After "666" and the dissolution of Aphrodite's Child, Vangelis drifted back into film work, doing innumerable soundtracks, out of which came an album entitled "L'Apocalypse Des Animaux," released only in Europe (Polydor 2393 053), and last year, this time on Vertigo (6490 693) - "Earth."
Musically, "Earth" is often interesting but is dogged by some fairly atrocious "meaningful" lyrics contributed by one R. Dassin.
Example: "We became a diaspora / An unnamed nation of bastards / We channeled our roots to the pulse of light / Deep within the galaxies of our minds."
Of course, the subject matter isn't a million miles away from the allegorical nature of "Topographic Oceans," so maybe that's what attracted the attentions of those Yes people.
Yet for a person who claims to hate showbiz, there's something that seems out of context here. In solo concerts, Vangelis comes on like the Barnum and Bailey of the avant garde flanked by more keyboards than I've ever seen anyone use, clad in spangly jacket and directing huge ensembles of pretty chorus girls who rock around sets of copper tympani.
"Ah, but I did not do this to make a spectacle, "protests Vangelis, "it's not 'hey, look at the sexy girls with the beautiful legs.' I used girls just because I wanted to hear 30 female voices singing together, and y'know, why not have them playing drums as well?"
And the multiple keyboards?
"Having so many lets me play anything I hear in my head. With my equipment, I don't need a symphony orchestra, because I can create any sound that I need just using keyboards."
To underline his point, Vangelis plays a number of tapes and videos to illustrate the range of his inventiveness. I'm impressed, though frankly some of it I don't enjoy at all. In this category are things like a Scarlatti-type electric harpsichord solo and various other pieces that sound overly "classical."
Much better are some jazz jams, including one where Vangelis on organ flies high over rhythmic propulsion by Tony Oxley (drums) and Brian Odges (bass).
On another tape, Vangelis himself switches to drums to play some attacking post-be-bop stuff with plenty of heavy cymbal work.
But best of all is some soundtrack work that Vangelis has done to accompany modern dance and Greek tragedy. Like nothing else I've heard, it's very pure and quite breathtakingly beautiful, and if circumstance ever forced the Greek eccentric to specialise, I'm sure this is the direction he'd ultimately take.
Whatever, there's certainly no way that all this diverse energy could ever be compressed into a democratic rock and roll band.
Papathanassiou is a leader, rather than a follower, and I can't visualise him politely shifting chords behind a Steve Howe guitar solo on say, "Yours Is No Disgrace."

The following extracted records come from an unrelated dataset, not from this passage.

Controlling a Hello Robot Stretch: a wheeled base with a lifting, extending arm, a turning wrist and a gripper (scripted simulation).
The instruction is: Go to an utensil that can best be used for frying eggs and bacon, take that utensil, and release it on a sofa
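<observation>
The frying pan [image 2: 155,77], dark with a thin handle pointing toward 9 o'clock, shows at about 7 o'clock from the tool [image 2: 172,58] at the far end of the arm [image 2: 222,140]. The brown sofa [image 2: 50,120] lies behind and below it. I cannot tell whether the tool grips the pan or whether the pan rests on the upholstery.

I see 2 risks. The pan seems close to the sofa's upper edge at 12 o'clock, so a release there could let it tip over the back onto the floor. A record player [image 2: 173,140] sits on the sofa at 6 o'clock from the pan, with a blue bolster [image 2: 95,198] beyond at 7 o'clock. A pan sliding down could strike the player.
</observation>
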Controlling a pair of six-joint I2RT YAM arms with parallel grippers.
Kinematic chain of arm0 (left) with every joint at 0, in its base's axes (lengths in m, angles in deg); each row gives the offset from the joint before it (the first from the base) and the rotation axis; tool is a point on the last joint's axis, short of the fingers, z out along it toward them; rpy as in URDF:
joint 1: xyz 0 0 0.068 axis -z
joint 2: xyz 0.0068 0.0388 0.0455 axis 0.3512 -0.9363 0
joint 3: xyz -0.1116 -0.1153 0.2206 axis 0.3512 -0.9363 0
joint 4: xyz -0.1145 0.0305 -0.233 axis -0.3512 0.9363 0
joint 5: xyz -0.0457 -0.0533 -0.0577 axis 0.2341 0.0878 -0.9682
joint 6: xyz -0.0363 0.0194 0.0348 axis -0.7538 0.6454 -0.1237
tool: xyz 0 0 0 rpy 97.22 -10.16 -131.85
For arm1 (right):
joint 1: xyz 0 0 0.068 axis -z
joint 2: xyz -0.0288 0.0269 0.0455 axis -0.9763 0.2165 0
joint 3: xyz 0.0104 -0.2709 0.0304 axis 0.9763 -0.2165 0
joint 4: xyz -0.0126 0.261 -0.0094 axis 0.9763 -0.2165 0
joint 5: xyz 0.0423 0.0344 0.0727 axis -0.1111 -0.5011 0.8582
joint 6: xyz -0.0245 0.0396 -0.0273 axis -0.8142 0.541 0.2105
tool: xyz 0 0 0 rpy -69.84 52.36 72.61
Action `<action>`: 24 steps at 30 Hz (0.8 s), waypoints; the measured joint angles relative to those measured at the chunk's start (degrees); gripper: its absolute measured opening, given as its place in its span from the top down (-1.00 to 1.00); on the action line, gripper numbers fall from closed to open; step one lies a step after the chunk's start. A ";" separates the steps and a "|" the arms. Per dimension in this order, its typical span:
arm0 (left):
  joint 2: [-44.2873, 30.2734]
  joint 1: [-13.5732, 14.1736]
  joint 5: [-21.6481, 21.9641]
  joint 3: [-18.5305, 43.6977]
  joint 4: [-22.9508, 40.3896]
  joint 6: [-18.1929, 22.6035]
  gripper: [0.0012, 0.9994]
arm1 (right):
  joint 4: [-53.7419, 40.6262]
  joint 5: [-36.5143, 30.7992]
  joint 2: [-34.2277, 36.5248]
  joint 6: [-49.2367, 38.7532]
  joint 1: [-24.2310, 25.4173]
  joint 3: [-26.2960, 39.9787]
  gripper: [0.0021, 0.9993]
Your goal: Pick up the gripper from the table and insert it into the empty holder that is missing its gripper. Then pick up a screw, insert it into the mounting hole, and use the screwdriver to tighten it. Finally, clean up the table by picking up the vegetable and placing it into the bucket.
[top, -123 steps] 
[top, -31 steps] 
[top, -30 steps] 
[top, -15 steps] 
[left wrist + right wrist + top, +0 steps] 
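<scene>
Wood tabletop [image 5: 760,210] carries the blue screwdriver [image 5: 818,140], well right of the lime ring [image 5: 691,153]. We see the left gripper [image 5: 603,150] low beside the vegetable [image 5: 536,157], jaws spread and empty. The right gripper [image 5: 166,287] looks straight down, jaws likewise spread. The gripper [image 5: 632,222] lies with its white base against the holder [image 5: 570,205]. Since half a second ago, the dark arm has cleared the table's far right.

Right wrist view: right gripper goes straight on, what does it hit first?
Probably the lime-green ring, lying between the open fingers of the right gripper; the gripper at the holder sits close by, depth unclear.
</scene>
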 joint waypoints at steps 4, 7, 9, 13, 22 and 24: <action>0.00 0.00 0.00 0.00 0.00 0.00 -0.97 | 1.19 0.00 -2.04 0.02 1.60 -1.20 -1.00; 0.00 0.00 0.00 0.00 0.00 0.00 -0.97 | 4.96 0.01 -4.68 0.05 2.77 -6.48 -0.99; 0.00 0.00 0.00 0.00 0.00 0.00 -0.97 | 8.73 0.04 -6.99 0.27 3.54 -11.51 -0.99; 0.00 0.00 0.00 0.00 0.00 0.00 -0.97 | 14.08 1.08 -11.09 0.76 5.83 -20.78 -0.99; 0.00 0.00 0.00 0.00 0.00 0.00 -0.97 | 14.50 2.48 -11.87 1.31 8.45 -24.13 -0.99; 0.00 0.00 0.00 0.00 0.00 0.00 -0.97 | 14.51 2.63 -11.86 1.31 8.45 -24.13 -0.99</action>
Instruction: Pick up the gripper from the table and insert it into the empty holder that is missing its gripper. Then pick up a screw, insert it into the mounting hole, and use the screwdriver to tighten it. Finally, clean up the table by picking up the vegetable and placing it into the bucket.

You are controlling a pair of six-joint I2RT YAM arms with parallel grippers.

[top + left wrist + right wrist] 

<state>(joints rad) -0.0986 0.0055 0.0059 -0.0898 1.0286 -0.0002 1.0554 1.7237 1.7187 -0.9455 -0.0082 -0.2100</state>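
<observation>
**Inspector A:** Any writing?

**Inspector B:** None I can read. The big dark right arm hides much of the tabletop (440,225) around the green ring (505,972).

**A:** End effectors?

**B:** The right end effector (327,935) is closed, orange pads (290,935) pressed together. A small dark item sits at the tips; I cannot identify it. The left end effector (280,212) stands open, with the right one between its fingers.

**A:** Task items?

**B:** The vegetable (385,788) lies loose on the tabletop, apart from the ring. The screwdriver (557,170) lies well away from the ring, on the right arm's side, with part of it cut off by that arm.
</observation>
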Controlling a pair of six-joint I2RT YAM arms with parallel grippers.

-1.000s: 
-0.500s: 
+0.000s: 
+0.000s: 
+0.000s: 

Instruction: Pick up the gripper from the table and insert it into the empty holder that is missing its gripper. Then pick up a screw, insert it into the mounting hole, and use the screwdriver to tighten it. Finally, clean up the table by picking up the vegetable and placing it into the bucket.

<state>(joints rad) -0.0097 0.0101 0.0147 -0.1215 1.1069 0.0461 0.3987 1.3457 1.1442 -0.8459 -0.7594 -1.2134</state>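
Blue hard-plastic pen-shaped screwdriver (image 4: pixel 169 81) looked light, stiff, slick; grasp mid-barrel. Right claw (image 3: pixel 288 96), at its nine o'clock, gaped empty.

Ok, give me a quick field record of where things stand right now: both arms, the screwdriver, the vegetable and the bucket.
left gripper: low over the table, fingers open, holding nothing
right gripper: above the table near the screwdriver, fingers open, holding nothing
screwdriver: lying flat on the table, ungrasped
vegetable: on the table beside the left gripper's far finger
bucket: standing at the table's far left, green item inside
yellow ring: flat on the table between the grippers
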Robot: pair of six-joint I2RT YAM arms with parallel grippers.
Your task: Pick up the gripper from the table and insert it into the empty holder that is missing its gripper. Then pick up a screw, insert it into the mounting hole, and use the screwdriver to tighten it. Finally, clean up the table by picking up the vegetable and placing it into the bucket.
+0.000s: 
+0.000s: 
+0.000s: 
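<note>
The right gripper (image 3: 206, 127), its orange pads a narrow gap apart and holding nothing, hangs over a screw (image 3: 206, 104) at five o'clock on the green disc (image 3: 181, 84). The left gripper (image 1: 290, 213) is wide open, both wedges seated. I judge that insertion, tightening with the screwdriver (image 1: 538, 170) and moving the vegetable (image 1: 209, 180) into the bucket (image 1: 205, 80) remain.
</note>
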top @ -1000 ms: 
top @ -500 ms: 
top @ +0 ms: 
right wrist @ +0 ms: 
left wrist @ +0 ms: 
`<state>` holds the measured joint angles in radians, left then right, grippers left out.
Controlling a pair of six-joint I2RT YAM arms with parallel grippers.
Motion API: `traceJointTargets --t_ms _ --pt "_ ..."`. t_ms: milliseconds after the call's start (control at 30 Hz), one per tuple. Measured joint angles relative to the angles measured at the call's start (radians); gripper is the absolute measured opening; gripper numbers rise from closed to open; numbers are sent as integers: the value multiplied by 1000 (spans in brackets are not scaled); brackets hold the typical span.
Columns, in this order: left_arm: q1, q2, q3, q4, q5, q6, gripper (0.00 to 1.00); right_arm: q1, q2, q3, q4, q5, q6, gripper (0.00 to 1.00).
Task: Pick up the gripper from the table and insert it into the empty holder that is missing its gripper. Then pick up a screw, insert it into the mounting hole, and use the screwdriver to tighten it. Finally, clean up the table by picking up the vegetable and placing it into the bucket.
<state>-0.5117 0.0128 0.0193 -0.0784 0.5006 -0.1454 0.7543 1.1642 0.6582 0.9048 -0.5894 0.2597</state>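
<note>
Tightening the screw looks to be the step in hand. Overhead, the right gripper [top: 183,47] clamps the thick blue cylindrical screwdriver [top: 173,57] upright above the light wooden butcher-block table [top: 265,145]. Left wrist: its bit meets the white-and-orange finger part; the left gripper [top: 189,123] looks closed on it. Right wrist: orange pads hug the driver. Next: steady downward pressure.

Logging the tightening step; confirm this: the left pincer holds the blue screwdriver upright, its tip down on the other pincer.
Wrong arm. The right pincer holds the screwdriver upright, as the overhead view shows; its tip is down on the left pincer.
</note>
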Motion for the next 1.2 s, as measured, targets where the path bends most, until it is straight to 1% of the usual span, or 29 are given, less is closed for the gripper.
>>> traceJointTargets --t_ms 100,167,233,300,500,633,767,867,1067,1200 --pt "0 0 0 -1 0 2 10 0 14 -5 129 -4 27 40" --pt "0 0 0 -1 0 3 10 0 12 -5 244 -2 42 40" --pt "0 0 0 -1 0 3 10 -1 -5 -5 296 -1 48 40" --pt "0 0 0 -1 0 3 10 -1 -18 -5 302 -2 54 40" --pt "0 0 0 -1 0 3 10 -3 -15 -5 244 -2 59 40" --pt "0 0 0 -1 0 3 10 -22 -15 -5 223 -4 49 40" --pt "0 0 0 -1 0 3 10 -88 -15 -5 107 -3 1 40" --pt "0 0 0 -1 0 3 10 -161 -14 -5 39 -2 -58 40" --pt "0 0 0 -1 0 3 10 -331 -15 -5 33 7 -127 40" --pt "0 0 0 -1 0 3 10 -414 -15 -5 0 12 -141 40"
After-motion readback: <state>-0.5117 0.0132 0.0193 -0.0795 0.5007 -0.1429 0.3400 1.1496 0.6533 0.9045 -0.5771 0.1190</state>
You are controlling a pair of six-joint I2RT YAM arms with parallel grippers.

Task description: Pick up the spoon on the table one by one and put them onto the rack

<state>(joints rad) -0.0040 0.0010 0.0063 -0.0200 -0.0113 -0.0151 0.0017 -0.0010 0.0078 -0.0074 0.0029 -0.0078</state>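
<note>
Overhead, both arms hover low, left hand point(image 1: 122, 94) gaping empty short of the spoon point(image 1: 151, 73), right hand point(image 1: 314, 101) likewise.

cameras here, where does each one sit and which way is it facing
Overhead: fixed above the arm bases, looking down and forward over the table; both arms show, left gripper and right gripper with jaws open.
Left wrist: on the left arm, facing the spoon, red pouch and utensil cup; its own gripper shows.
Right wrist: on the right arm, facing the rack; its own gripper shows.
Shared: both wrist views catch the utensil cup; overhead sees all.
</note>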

Nonetheless, (the Greek is emphatic that he'll make an album with Yes lead singer Jon Anderson, and it won't simply be a case of Papathanassiou recording and Anderson producing.
"It will be a musical collaboration, with words by Jon and music by me. I don't know what form it will take yet."
A final candid and hypothetical question: Assuming that work permit and Musicians' Union problems didn't exist, do you, Vangelis, think that Yes' music has enough substance to sustain you?
"To me," he replies, weighing his words carefully, "there are only two types of music - honest music and dishonest music, but various truths apply to different people.
"Now, when I listen to Yes' music, I am conscious of the fact that it is Occidental music. It is very English in its nature. Now I am not like that. I'm not saying I'm an Oriental, but Greece has such a rich heritage, and there are certain similarities between some ethnic Greek music and Chinese music for example. I think it would be very difficult for me to play with any band."
"Anyway, I enjoy the freedom of being able to choose the musicians I want to play each piece that I write. I wouldn't like to have my music limited by the abilities of one particular group of people."